***** Record extracts

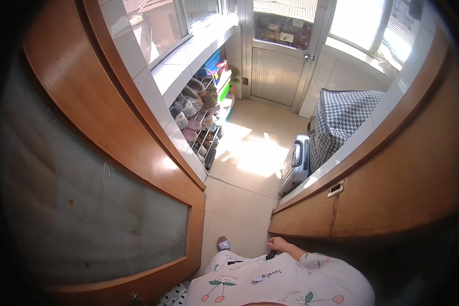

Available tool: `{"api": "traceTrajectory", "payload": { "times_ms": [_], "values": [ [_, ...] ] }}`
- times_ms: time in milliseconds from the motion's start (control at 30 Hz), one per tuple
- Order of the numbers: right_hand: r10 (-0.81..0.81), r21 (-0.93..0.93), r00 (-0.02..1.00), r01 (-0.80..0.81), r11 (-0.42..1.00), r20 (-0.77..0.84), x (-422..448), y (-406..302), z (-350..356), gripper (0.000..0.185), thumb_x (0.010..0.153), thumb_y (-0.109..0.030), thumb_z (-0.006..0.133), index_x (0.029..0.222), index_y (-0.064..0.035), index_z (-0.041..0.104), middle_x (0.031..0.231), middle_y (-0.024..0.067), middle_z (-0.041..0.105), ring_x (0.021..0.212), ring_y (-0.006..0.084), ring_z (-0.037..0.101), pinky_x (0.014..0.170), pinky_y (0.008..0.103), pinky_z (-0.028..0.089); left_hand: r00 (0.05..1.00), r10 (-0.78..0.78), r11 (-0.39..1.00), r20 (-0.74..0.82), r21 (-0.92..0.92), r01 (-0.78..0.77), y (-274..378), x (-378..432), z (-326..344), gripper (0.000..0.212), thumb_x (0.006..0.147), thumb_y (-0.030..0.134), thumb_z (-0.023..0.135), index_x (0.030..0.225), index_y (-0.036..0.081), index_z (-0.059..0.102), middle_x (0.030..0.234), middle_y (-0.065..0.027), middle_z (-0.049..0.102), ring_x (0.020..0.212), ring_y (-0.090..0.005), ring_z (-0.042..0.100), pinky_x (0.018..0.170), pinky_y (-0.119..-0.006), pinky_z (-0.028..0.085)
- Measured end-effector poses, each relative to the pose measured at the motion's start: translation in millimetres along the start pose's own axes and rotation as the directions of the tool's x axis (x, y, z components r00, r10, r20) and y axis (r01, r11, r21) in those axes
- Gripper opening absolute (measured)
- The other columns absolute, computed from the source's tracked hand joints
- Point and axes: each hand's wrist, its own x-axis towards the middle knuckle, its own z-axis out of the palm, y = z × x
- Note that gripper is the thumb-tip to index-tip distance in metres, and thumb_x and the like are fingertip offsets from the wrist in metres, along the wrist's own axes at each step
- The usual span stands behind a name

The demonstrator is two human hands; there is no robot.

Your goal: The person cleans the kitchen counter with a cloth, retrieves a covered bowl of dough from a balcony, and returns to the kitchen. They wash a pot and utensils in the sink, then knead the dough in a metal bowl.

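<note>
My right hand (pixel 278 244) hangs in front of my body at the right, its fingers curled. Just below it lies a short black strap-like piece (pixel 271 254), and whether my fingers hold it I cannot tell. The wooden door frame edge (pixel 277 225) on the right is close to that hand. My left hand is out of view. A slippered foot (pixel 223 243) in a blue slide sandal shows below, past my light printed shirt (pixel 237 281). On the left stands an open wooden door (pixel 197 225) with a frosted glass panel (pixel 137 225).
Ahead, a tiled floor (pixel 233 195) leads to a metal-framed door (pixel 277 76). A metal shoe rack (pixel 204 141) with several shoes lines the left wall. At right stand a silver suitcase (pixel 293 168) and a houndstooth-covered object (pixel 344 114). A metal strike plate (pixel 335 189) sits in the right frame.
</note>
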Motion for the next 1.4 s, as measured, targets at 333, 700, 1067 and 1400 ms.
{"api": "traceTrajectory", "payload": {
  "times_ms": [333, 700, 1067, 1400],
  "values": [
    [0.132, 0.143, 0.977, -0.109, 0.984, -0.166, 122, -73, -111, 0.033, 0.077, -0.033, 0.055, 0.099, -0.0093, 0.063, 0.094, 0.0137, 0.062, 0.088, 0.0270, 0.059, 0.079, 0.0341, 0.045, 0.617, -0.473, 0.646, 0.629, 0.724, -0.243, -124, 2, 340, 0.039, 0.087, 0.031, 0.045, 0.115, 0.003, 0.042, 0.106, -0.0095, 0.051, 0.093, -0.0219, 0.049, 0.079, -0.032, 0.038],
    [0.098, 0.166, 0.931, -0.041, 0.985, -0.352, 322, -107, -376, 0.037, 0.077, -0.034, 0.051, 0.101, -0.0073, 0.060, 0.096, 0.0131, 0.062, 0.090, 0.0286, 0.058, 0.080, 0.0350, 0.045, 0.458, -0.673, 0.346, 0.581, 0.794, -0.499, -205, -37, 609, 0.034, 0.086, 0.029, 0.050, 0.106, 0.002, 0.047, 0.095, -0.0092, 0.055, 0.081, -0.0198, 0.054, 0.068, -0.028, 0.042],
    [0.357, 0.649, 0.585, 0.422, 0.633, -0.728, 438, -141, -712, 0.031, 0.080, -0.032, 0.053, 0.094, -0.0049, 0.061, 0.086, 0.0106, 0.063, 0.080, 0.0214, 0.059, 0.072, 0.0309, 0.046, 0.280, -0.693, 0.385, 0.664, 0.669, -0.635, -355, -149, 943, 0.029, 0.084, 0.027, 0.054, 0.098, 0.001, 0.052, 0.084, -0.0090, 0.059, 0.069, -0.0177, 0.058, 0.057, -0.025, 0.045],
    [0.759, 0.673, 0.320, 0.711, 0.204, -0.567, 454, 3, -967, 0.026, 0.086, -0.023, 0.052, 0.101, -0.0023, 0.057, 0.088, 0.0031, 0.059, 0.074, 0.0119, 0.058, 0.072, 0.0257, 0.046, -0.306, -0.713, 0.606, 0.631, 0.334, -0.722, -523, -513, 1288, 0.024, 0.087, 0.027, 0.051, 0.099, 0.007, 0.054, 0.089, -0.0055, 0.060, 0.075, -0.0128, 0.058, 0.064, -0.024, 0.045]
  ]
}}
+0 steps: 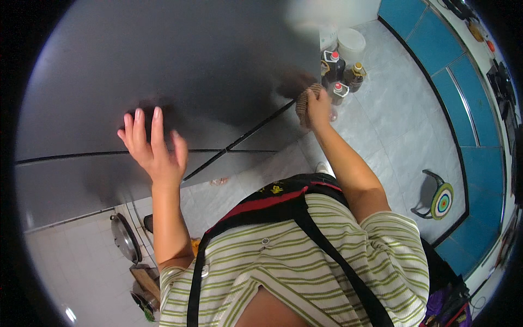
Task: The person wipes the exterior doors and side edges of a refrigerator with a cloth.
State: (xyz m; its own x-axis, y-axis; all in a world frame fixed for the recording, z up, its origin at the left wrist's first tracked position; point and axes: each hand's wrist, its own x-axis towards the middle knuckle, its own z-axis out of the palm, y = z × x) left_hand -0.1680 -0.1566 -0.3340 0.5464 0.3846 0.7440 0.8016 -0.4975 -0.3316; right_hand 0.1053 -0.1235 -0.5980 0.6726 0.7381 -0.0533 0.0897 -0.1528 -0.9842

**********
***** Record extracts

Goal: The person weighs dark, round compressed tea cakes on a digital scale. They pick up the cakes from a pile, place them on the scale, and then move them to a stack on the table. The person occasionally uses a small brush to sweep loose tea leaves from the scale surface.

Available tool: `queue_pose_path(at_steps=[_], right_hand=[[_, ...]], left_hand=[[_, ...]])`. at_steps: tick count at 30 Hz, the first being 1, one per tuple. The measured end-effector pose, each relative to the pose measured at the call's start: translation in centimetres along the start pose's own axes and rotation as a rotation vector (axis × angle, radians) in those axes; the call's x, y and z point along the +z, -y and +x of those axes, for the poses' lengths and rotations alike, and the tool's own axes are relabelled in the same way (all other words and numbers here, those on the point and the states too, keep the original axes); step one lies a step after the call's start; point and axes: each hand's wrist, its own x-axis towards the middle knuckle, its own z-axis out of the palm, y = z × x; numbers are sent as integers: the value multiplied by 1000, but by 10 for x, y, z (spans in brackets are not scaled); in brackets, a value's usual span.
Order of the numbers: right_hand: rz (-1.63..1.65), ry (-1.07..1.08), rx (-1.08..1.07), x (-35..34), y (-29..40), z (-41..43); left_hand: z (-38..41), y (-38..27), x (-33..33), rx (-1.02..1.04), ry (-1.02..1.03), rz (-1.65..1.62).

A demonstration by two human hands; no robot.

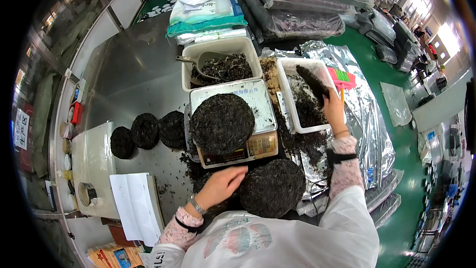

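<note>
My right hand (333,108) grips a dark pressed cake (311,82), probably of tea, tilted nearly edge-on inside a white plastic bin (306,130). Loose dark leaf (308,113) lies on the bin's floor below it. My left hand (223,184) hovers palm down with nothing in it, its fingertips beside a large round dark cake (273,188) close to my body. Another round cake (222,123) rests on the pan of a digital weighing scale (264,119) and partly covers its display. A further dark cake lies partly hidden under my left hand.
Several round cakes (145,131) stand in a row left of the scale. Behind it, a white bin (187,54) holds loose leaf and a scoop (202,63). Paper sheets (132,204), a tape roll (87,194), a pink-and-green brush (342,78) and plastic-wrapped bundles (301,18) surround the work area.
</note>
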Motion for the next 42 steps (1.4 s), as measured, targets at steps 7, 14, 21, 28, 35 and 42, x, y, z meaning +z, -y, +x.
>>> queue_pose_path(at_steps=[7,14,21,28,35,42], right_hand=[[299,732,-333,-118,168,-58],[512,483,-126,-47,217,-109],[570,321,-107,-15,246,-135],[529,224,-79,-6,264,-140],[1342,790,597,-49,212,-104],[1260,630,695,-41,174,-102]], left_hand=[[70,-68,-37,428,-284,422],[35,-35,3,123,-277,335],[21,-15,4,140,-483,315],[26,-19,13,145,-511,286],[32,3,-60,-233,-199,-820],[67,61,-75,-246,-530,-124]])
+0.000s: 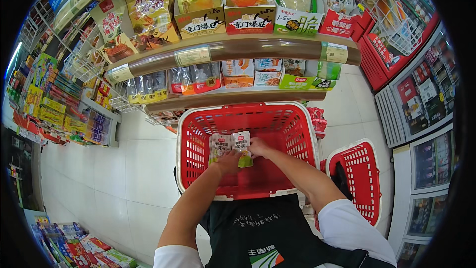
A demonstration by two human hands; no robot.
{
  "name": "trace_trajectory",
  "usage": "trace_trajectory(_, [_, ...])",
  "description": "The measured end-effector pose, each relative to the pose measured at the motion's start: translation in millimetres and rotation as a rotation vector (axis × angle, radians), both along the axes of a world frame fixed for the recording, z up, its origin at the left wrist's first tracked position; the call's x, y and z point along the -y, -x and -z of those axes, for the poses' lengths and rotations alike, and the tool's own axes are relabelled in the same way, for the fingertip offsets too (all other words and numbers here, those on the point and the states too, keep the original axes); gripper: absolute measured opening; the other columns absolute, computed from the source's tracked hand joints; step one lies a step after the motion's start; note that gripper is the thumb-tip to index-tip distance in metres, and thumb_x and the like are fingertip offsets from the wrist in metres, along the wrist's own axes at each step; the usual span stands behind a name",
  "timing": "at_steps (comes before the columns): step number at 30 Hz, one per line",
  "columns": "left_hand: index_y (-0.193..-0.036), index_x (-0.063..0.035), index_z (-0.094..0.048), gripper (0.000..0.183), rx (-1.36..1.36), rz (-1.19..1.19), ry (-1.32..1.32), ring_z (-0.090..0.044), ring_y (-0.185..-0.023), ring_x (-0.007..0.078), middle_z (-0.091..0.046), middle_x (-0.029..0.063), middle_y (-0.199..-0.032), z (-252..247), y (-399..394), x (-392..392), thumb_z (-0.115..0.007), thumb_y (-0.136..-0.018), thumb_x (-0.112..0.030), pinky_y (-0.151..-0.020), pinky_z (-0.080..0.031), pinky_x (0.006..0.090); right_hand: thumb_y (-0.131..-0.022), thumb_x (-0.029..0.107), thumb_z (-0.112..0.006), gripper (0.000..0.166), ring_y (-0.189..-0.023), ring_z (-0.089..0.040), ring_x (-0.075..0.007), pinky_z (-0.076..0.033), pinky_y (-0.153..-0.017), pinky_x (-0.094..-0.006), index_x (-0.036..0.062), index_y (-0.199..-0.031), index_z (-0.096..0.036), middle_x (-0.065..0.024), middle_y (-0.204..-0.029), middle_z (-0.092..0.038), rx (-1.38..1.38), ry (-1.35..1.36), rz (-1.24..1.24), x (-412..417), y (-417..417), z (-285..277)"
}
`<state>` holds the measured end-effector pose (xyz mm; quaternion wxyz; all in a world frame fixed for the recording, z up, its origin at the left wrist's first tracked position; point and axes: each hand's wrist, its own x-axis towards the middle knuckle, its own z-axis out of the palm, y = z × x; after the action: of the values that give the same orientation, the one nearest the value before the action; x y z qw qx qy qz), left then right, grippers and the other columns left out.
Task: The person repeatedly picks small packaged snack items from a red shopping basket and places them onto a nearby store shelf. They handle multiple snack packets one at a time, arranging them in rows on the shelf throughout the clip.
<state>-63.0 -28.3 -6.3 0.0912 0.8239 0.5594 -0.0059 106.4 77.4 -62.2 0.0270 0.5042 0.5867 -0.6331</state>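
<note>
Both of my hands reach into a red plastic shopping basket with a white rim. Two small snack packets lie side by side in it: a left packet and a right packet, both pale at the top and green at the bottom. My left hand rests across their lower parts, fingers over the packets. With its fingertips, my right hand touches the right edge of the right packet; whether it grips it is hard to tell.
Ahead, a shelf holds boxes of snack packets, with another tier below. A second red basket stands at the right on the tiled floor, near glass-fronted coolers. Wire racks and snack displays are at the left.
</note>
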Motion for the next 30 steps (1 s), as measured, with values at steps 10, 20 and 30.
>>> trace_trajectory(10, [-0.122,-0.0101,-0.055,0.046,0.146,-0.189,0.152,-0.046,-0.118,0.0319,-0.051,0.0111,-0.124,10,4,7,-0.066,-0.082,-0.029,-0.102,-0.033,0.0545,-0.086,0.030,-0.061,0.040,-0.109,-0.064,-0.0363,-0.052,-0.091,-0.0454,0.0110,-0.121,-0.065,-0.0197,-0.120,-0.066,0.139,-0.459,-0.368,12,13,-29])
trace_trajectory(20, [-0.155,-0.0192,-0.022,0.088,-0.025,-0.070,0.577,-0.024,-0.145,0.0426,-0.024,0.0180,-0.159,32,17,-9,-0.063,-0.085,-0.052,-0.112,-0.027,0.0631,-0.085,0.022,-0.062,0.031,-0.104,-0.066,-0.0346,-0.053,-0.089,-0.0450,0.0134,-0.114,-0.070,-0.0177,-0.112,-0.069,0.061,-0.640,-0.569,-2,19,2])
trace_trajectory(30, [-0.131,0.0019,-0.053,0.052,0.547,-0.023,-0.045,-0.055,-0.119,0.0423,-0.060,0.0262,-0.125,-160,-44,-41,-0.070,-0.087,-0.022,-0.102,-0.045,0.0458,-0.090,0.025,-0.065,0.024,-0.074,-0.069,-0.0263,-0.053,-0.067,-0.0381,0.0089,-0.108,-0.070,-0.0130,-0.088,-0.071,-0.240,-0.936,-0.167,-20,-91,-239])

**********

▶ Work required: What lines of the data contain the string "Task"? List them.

▶ Exercise answer:
Task: The person wipes the exterior doors and side edges of a refrigerator with a cloth.
Task: The person repeatedly picks small packaged snack items from a red shopping basket and places them onto a nearby store shelf. They handle multiple snack packets one at a time, arranging them in rows on the shelf throughout the clip.

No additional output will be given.